If Feeding the Ghosts seems at first glance to be a more conventional novel than The Longest Memory, the novel's manipulation of metaphor and symbol cuts across the chronology of history and narrative and offers a more poetic meta-narrative. A body of metaphoric association, which accrues around the symbol of wood, land, and, especially, the sea (which owes much to Derek Walcott's poetry) forges a horizon of connections through the different spatial and temporal zones of the novel. D'Aguiar himself describes such a technique as abandoning the realism of the novel for the symbolism of poetry, but such a method of construction also performs the kind of diasporic aesthetics that Gilroy speaks about.
Dear Future looks not at slavery but at broader postcolonial issues such as the plight of former colonies, particularly Guyana, after independence.

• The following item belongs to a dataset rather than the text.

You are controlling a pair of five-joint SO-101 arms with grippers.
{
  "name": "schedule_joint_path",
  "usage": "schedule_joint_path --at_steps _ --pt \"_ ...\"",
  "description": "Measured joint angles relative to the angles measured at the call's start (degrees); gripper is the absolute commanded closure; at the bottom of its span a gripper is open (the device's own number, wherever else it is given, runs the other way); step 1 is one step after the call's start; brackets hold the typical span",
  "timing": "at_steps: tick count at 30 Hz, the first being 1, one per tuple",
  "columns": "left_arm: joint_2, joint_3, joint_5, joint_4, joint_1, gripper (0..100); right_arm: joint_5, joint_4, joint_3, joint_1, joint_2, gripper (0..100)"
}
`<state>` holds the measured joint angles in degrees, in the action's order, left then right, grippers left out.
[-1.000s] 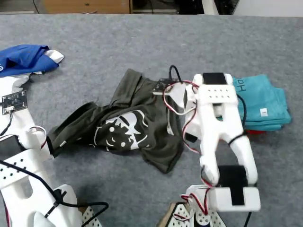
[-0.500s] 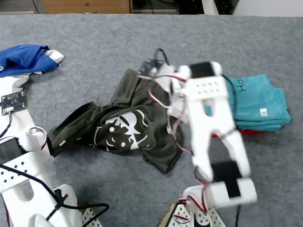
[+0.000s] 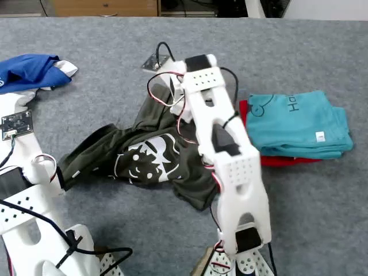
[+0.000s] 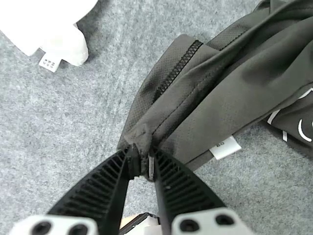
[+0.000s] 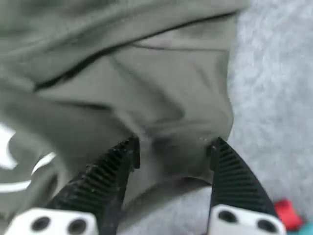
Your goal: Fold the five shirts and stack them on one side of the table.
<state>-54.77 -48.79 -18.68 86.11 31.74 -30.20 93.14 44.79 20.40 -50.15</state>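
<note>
— So, what is changing since a second ago?
— The right arm [image 3: 225, 155] is swinging off the folded stack and across to the far edge of the dark shirt [image 3: 146, 156].
— And its fingers?
— The right gripper [image 5: 174, 147] is standing spread, with dark cloth lying between the tips. The left gripper [image 4: 142, 159] is still pinching a hem corner of the same shirt.
— Where is that shirt lying?
— Crumpled mid-table [image 3: 103, 46], print facing up.
— What else is sitting around?
— The teal shirt [image 3: 299, 123] is resting folded on the red shirt [image 3: 282, 161] at the right, now uncovered. The blue shirt [image 3: 29, 70] is lying bunched at the far left.
— Anything blocking?
— The right arm is covering the dark shirt's side nearest the stack.
</note>
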Motion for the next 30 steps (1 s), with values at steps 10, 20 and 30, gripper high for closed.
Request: schedule_joint_path --at_steps 10,20,30 --pt "0.0 0.0 0.0 0.0 0.0 98 0.09 7.56 16.09 -3.78 -14.24 99.5" --pt "-0.09 1.41 0.0 0.0 0.0 98 -7.56 7.56 -6.51 -11.25 -1.49 99.5" --pt "-0.09 18.11 -7.56 12.92 0.0 98 -17.32 4.31 -40.26 -15.91 25.23 99.0"
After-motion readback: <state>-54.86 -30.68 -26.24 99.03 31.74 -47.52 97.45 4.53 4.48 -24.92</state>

On the one hand, global capitalism makes nonsense of any form of political and economic autonomy, and on the other, the corruption of the indigenous elite undermines the future of the emerging nation. The black seamless bitumen road that replaces the red sand road of the village opens the rural heartland to a new form of colonial exploitation. Its huge articulated trucks "never stopped for anyone or anything they hit" as they convert the interior's raw materials to a stream of commodities for sale on the world's market. The indigenous politicians, with their hand in the country's till, collude with and profit from this traffic; they magic votes out of thin air in order to stay in power. The result is a betrayal of the promise of independence, to turn them into "nightmare[s] from the republic of dreams."
The political context of Guyana is not handled directly but is filtered through a child's eyes and the experiences of his family. The child's life stands in for the nation's future but D'Aguiar's portrait of Red Head (who has prophetic visions), his extended family, and their very full life together in rural Guyana is done lovingly—but economically—through episodes that depict the adventures of individual characters. (These are reminiscent of some of what appeared in D'Aguiar's first semi-autobiographic collection of poetry, Mama Dot.) The result is that Red Head's letters to the future, "as a lost chance rather than an eager prospect," are all the more touching. As with D'Aguiar's other novel, there is a striking use of symbolism (notably the opposition between red and black in the child's view of things) and the manipulation of space (the spaces of the Guyanese village and that of London, where his mother resides). The chronology of the story is turned on its head, as episodes are not offered in their temporal sequence. Time becomes the "ever present past" of the future as Red Head asserts his memory of—and connection with—surviving family members. It goes without saying that such strategic use of kinship across and against time is also the basis of the notion of a black diaspora.